Assustou-se. Não comprara bolo algum. Seus pais e entes estavam mortos, não havia amantes, não havia amigos. Havia um bolo. Era róseo como as entranhas jovens e frescas. Se olhar bem, pareciam mesmo intestinos moídos e batidos numa forma cilíndrica e enfeitada. Sorriu com o pensamento e se aproximou. Tinha um cheiro doce, lembrava de sua infância a tanto tempo atrás, memórias há muito perdidas, mas que lhe doíam no peito como facada recente.

Sentou-se, agarrou garfo e faca.

Sentiu algo mover-se atrás de si, mas ignorou, devia ser apenas seu passado incômodo o observando. Olhou para o bolo, que agora realmente parecia viscoso como vísceras de açúcar.

Sentiu um toque frio sobre os ombros.

Foi rápido, tão rápido quanto a felicidade, depois uma dor enlouquecida das consequências. Sentia a região tocada necrosar lentamente, a morte chegar célula a célula. Era esse o sentimento de apodrecer enquanto se está vivo? Sensação de todo aquele que já amou na vida. Paralisou. Não conseguia se mover, mesmo que tentasse. Sentiu a presença se mover atrás de si.

Era uma forma vestida de preto, inteiramente, encapuzada e usando uma máscara medicinal em forma de bico de corvo. A máscara era a única coisa branca, parecia flutuar na imensidão escura, e talvez o estivesse.

Feliz aniversário, disse a forma. Sua voz era abafada pela máscara, mas ela não falava pela boca. Ela falava. As duas orbes vazias - olhos? - fitavam incólumes. A noite caia a passos cada vez mais lentos lá fora.

Estava imóvel, observava a forma com um medo indiferença daqueles que sonham com demônios sorridentes. Ele sabia o que era, que momento era aquele. Sabia que as batidas do relógio eram sombrias lá longe em sua inconsciência. Observou novamente o bolo, parecia tão doce. Desejava-o, mas não conseguia mover seus braços, estavam congelados, presos como garras aos talheres. Sentia a dor necrosa descendo por seu corpo, um beijo sensual de dor. Infestava suas veias como um frio escaldante que abria a força sua passagem.

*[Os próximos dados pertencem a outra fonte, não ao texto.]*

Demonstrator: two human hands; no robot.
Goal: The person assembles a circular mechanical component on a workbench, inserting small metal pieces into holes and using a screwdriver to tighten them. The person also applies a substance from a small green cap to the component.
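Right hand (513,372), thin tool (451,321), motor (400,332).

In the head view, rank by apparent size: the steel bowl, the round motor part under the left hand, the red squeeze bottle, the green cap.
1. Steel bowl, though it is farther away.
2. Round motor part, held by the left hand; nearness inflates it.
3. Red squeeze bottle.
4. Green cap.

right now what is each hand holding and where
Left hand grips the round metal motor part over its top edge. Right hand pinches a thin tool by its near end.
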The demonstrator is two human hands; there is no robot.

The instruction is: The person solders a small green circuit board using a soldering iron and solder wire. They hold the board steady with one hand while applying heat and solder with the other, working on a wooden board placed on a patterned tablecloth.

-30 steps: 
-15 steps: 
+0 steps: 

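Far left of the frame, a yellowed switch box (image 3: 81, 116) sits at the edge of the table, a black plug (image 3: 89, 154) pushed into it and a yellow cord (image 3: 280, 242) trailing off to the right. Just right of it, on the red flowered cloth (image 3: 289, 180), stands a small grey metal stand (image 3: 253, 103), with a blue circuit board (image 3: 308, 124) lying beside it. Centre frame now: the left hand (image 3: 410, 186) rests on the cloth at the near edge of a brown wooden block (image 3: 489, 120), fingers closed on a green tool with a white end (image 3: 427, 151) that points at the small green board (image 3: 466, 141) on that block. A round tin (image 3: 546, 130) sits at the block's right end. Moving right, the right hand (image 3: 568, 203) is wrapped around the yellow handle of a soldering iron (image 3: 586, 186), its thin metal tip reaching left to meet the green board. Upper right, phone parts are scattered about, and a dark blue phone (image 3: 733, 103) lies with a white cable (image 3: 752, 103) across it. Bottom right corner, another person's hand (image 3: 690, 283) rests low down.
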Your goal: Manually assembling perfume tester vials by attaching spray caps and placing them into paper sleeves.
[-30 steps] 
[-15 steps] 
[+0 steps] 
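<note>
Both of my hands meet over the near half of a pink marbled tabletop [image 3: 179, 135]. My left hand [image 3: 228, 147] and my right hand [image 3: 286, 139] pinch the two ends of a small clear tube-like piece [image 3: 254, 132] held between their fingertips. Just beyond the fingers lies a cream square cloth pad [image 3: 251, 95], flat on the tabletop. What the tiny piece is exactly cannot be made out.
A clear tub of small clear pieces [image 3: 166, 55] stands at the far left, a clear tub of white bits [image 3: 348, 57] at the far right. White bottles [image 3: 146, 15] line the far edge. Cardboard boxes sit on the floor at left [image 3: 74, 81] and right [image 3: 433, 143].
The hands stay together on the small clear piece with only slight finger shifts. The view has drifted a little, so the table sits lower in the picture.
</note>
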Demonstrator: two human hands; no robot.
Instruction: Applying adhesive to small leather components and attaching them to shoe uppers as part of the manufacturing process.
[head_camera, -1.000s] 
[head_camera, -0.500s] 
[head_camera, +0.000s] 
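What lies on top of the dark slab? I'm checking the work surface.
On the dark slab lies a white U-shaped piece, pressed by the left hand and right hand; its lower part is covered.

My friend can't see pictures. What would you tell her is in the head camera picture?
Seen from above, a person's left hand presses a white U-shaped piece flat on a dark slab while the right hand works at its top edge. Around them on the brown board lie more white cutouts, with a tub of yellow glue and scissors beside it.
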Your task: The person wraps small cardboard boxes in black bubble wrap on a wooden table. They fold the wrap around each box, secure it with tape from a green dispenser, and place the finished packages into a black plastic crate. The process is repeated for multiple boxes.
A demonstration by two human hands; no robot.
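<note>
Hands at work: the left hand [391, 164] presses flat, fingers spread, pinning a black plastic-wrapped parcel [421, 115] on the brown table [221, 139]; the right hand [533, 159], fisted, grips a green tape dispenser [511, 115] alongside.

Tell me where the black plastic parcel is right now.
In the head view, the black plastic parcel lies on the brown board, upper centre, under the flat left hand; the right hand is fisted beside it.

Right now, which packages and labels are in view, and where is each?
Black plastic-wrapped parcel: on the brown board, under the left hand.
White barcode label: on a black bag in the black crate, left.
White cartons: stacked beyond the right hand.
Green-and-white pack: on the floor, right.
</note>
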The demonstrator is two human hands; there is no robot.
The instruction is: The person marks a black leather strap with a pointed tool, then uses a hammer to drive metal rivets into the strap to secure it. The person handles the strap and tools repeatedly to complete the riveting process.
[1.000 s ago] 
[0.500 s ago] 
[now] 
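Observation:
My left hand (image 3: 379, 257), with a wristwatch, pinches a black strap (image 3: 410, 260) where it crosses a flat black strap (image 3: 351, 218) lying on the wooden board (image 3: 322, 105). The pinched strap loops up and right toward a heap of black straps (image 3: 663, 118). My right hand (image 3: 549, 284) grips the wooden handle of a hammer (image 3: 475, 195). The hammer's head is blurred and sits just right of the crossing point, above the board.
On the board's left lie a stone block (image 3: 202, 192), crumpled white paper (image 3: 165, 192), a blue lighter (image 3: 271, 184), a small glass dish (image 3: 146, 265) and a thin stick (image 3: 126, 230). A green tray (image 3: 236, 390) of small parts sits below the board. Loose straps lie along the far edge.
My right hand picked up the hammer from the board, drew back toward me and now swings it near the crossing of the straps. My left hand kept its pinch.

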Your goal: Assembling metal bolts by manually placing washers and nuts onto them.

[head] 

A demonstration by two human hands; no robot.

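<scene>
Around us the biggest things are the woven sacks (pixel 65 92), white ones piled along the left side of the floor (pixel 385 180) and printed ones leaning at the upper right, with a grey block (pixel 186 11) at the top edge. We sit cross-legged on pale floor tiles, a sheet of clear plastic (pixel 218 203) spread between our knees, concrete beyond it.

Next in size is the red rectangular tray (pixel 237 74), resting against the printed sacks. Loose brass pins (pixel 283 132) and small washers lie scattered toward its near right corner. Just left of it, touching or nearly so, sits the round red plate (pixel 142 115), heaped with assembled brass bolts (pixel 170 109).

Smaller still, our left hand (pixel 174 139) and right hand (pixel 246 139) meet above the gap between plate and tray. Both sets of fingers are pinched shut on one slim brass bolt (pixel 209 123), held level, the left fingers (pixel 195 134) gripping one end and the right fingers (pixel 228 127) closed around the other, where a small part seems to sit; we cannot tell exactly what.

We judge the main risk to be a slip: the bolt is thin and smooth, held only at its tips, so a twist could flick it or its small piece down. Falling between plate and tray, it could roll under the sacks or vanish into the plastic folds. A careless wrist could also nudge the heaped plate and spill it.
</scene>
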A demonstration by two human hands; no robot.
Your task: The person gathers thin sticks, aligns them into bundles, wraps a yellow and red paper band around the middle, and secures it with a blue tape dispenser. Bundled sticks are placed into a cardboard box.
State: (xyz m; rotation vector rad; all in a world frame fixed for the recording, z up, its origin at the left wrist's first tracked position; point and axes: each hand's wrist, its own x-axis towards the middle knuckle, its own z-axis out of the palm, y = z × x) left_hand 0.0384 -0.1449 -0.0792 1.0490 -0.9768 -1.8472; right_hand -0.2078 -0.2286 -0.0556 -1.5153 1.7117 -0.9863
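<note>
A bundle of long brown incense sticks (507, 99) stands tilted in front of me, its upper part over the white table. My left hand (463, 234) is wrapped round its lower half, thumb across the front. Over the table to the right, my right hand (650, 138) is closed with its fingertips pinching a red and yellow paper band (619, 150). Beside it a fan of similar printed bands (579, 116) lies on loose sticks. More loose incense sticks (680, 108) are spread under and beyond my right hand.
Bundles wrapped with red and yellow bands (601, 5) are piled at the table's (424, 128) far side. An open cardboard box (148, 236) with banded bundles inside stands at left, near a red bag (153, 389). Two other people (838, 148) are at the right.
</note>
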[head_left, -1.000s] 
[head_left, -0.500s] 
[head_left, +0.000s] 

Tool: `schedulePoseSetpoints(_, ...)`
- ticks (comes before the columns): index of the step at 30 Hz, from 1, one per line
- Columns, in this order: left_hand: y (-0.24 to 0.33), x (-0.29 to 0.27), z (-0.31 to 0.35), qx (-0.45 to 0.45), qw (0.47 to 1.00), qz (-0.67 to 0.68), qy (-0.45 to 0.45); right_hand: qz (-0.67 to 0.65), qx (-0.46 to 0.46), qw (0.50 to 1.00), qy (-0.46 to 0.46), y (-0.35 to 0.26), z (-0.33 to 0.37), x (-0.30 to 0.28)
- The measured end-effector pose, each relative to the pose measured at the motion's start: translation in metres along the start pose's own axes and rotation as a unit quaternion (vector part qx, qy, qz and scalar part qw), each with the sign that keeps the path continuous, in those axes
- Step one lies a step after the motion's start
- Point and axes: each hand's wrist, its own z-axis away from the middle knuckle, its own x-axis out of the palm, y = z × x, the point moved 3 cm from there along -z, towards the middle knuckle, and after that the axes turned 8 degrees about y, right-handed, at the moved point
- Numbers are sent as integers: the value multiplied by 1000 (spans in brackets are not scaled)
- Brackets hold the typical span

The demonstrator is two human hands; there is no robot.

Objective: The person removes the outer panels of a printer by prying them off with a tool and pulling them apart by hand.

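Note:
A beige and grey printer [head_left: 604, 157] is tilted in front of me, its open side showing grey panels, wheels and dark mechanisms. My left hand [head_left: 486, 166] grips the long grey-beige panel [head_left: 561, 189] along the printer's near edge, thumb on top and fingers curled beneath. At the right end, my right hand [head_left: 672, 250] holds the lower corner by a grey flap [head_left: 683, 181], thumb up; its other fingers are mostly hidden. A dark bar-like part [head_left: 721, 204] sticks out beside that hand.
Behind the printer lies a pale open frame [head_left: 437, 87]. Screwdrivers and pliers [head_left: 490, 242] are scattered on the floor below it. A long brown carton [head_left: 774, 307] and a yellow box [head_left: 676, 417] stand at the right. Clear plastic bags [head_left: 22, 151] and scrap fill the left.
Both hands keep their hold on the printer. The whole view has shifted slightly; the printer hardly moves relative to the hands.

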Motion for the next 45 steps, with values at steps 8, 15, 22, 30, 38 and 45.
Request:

Espero que seja tão doce quanto sempre sonhou, pensou a forma, em voz alta, talvez não em voz alta. O ambiente parecia com ela, ao mesmo tempo que ela parecia com o ambiente, uma máscara branca flutuava no ar, fitando, vazia, o evento. O bolo se mexia lentamente, pulsava e guinchava. Protuberâncias estranhas brotavam de sua superfície, nojentas e assustadoras até que, com um pequeno estalo visceral, irromperam do doce formas escuras e rastejantes, insetos agourentos, rastejando sobre as entranhas açucaradas espalhadas sobre a mesa.

Infestação. Infestação de sombras e veneno. A peste que se arrasta sobre os sonhos tumultuosos da vida, quebrando e rasgando seu frágil tecido onírico. Bestas tão pequenas quanto o significado de cada vida são esses insetos de sombras. Rastejavam sobre seu corpo e o mordiam, deliciavam-se com sua carne já sem sensualidade. A carne fria daqueles que morreram por dentro. Cada gota de sangue era como um júbilo para o frenesi pestilento daquelas bestas, a raiva que se alimenta da vida. E lentamente morria, o quarto lentamente se encobria, as feras guinchavam e explodiam gosmentas de sangue e muco, a máscara voava e a noite caia lenta lenta e lenta.

Então o silêncio, o silêncio e o silêncio.

No dia seguinte, nada. Nas semanas seguintes, o cheiro podre de um corpo infartado atraiu policiais indiferentes que removeram o empecilho humano caído sobre o bolo.